O secretário de Trânsito e Mobilidade da Prefeitura de Brusque, Renato Bianchi, rebateu as colocações feitas pelo presidente do Sindicato dos Taxistas, Modesto Luiz Bertoldi, à Rádio Cidade sobre a lei aprovada ontem, terça-feira (25), pela Câmara de Vereadores. Modesto disse que a legislação foi montada pelos agentes da Setram e que não houve a participação até o final dos profissionais do setor.
Bianchi disse que toda a lei foi discutida junto com uma comissão dos taxistas.
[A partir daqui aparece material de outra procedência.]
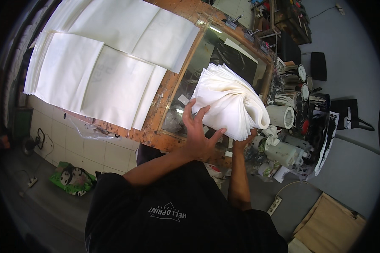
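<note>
A thick stack of thin white sheets is bent over on itself above a glass-topped frame, its edges fanned out. My left hand lies against the near left side of the stack, fingers spread and thumb apart near its lower edge. At the stack's near right corner is my right hand, gripping it from below; most of its fingers are hidden behind the sheets. To the left, overlapping piles of flat white sheets cover much of the wooden table.
The wooden table has a framed glass panel with a dark sheet on it. Stained cans and plastic jugs crowd the right side. A green bag and a power strip lie on the floor.
</note>
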Demonstrator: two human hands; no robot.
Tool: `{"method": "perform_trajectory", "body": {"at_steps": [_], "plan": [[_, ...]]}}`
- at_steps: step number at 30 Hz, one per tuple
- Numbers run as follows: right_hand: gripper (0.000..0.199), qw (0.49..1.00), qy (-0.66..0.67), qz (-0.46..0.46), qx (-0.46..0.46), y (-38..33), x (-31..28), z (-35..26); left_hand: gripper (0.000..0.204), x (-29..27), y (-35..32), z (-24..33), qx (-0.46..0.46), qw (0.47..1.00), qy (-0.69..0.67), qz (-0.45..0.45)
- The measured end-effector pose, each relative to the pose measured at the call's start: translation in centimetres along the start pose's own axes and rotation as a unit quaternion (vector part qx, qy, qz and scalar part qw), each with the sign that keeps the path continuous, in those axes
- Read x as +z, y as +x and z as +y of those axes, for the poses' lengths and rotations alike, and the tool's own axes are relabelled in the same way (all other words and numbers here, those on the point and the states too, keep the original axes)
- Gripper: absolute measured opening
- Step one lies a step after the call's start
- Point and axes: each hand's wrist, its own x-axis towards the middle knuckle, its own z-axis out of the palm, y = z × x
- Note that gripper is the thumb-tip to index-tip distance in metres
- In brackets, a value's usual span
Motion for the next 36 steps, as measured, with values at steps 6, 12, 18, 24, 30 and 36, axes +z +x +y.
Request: {"method": "perform_trajectory", "body": {"at_steps": [6,12,18,24,30,36], "plan": [[0.046,0.990,0.124,0.070,0.016,1.2,0.1,-0.8,0.070,0.8,0.3,-1.8,0.019,0.998,-0.047,-0.032],[0.019,0.986,-0.090,0.134,0.049,4.9,0.0,-6.4,0.067,1.4,-2.1,-2.1,0.030,0.998,0.004,-0.047],[0.018,0.949,-0.241,0.115,-0.169,7.6,-2.8,-9.8,0.060,2.0,-2.4,-0.5,0.001,0.992,-0.102,-0.074],[0.024,0.933,-0.261,0.112,-0.221,10.5,-5.0,-13.5,0.053,2.2,-1.8,1.0,-0.021,0.963,-0.246,-0.110],[0.027,0.930,-0.270,0.104,-0.226,12.0,-6.3,-19.5,0.055,2.1,-1.1,1.9,0.043,0.923,-0.367,-0.107],[0.027,0.923,-0.283,0.129,-0.227,11.5,-7.3,-22.1,0.044,1.0,0.4,3.6,0.051,0.878,-0.452,-0.149]]}}
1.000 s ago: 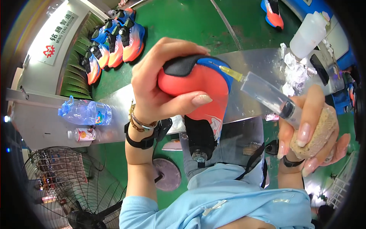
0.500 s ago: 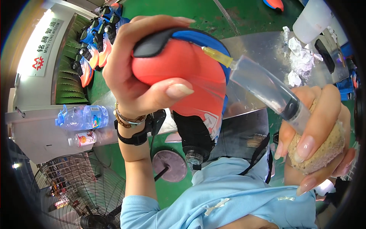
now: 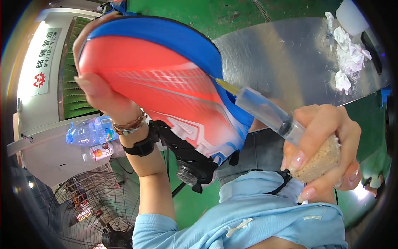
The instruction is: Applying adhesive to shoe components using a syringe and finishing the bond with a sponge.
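My left hand grips one end of a red and blue shoe, thumb on the red side. The shoe lies tilted across the view, its black opening and round dial toward my body. In my right hand is a clear syringe with a black plunger end, pinched together with a beige sponge block. The syringe's yellow needle hub points at the shoe, and the needle tip appears to meet the seam between red and blue.
On the metal table at right lie crumpled white tissues, another syringe, a black phone and a whitish container. Plastic bottles lie at left, above a wire fan.
My left hand has turned the shoe so its long side faces me, and moved left. My right hand has come left and slightly down with the syringe, keeping its tip near the seam.
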`<state>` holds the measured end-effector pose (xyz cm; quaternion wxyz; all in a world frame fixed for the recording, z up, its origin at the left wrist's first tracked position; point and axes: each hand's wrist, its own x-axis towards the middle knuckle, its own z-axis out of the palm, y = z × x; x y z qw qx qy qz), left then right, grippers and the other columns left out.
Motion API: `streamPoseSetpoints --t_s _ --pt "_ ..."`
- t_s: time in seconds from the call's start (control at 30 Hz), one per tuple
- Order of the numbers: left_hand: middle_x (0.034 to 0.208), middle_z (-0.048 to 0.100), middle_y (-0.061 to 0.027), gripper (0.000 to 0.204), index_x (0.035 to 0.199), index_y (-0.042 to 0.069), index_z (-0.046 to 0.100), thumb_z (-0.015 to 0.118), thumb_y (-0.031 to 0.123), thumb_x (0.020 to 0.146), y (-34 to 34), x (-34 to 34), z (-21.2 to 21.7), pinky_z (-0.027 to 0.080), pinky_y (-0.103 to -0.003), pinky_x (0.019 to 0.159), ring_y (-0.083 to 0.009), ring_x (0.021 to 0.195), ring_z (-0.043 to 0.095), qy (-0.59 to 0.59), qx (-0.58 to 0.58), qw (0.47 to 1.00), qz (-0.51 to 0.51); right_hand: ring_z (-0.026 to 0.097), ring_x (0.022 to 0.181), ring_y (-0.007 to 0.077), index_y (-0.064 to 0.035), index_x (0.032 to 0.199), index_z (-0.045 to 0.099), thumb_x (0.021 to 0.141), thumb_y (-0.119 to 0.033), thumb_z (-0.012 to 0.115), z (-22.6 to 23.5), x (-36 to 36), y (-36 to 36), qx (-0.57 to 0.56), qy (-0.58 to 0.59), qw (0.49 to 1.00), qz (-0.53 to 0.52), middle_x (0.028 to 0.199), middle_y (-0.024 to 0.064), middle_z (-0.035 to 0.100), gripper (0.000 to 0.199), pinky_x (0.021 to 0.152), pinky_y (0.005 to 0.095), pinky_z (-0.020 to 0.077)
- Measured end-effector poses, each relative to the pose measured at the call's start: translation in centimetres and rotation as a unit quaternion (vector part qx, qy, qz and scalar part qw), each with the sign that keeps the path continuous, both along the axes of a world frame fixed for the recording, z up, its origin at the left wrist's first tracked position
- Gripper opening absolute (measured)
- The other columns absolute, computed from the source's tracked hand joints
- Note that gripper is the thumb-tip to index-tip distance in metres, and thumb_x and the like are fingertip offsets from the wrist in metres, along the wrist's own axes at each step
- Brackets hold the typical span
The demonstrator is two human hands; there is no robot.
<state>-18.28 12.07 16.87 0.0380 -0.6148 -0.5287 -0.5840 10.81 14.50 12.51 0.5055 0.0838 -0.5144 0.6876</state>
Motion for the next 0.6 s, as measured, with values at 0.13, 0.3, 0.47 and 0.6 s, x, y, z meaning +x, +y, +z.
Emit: streamPoseSetpoints --t_s 0.13,0.3,0.47,0.6 --pt "0.084 0.048 -0.0021 0.045 0.084 0.007 0.045 0.036 0.049 0.095 -0.4 -4.1 -1.0 0.041 -0.027 0.072 -0.0115 0.074 0.044 -0.025 0.019 0.995 0.09 0.054 0.059 0.0193 -0.0111 0.06 0.072 0.088 -0.031 0.047 -1.3 -0.8 -1.2 -0.059 -0.032 0.997 -0.03 0.085 0.0138 0.059 0.042 0.055 0.0258 0.0437" --pt "0.071 0.025 0.0057 0.041 0.069 0.015 0.029 0.036 0.041 0.099 0.7 -4.7 -0.7 0.03 -0.024 0.064 -0.0087 0.066 0.024 -0.002 0.052 0.986 0.16 0.05 0.055 0.0161 -0.0108 0.061 0.073 0.089 -0.036 0.044 -1.9 -0.3 -1.6 -0.046 -0.136 0.989 -0.036 0.081 0.015 0.062 0.047 0.049 0.0248 0.0384" --pt "0.073 0.029 0.0039 0.037 0.073 0.012 0.033 0.038 0.038 0.099 0.7 -6.3 -2.1 0.032 -0.025 0.065 -0.01 0.067 0.029 -0.042 -0.004 0.982 0.184 0.049 0.053 0.0144 -0.0112 0.062 0.073 0.089 -0.036 0.044 -3.4 -0.3 -2.2 -0.071 -0.143 0.986 -0.037 0.08 0.014 0.064 0.046 0.047 0.0248 0.035" --pt "0.077 0.035 0.0014 0.033 0.078 0.01 0.036 0.039 0.036 0.098 -0.3 -8.1 -2.9 0.035 -0.026 0.068 -0.0118 0.07 0.034 -0.119 -0.065 0.983 0.12 0.049 0.053 0.014 -0.0113 0.062 0.072 0.089 -0.037 0.045 -3.7 0.8 -2.6 -0.075 -0.17 0.982 -0.022 0.078 0.013 0.064 0.047 0.046 0.0257 0.0316"
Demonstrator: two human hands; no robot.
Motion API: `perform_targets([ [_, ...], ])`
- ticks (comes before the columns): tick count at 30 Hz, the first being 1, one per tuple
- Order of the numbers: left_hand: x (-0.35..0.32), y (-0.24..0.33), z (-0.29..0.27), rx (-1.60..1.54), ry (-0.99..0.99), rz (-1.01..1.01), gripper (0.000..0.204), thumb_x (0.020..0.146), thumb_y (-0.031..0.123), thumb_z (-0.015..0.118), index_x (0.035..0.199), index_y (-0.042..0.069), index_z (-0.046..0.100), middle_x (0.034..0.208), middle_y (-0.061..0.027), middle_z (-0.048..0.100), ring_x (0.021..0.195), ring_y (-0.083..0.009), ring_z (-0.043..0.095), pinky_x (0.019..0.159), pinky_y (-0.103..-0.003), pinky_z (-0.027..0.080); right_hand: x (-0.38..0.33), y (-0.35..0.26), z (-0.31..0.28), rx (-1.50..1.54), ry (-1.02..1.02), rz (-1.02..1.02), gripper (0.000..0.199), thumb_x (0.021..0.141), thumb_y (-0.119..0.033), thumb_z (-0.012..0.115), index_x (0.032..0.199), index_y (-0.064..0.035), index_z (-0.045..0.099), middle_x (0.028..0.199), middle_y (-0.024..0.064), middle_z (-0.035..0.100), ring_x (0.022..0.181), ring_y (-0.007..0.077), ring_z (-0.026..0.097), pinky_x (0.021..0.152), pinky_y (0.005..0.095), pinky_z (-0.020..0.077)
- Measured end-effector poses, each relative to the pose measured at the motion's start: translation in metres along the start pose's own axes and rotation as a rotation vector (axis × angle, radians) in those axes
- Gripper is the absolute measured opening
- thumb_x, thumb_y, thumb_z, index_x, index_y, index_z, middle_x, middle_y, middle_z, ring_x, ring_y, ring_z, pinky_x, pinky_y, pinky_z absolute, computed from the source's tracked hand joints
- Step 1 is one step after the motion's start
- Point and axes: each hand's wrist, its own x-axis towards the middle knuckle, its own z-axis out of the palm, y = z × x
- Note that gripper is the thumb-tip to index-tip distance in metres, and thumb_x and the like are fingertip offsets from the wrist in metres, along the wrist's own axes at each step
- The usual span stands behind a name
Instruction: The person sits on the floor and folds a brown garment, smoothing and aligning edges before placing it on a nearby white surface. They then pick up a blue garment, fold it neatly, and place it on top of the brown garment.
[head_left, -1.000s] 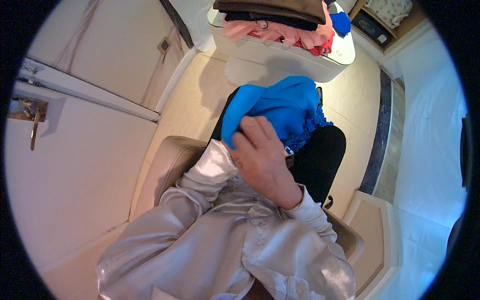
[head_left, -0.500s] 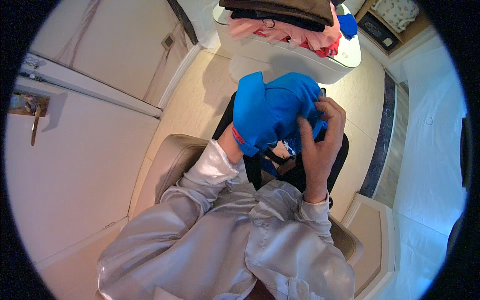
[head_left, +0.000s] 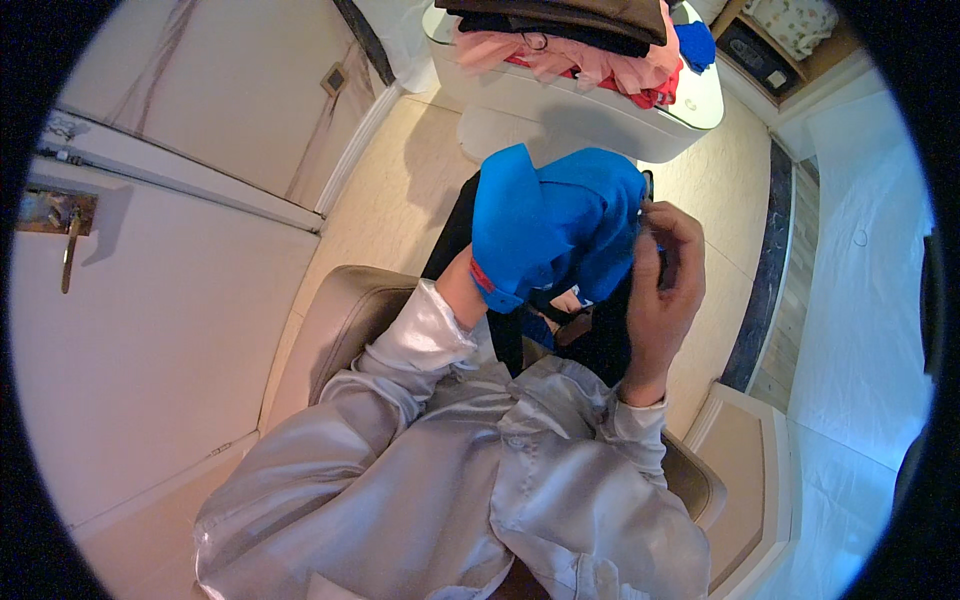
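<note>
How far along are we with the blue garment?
Nothing folded yet: the blue garment is bunched in the air over the lap. Left hand is hidden inside it, right hand pinches its edge. A clothes pile sits on the white table ahead.

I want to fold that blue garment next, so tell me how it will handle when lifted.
The blue garment is probably floppy: it drapes in soft folds over the left hand, which is hidden under it. It seems light, since the right hand grips its edge with fingertips alone. It likely will not slip much; the cloth looks matte.
</note>
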Motion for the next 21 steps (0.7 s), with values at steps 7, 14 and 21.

Houve, ainda, duas audiências públicas na Câmara Municipal para discutir a legislação.
“Tínhamos um pessoal da Secretaria de Trânsito naquele mesmo momento em que estávamos apresentando a lei para os vereadores. Alteramos quase 50% da lei a pedido deles. Depois de toda a discussão que teve nessas duas audiências, existe uma Comissão do Táxi e ela nos reivindicou outras situações. Destas, algumas coisas atendemos e algumas vimos que não era interessante estar alterando”, disse ele.
Uma delas é quanto à cor dos veículos, que sempre foi branca. Renato afirma que a intenção é de padronizar o serviço na cidade e que o uso do logotipo de Brusque estava sendo solicitado para ser removido dos carros, o que não foi autorizado.
“Vimos de uma forma que não é seguro. Até para o próprio usuário. Porque daqui a pouco alguém estaria oferecendo serviço de táxi e não é taxista”, prosseguiu.
Além destas, também foi pedido pelos taxistas que a quantidade de vistorias fosse reduzida de duas para uma por ano. Isso também foi aceito.
“Acho até uma forma estranha essa declaração do presidente do sindicato de que não houve discussão com os taxistas. Houve sim. Mudamos mais de 50% do projeto para atender a demanda deles”, destaca Bianchi.
O projeto de lei 10/2019 foi votado ontem pela Câmara Municipal de aprovado por unanimidade.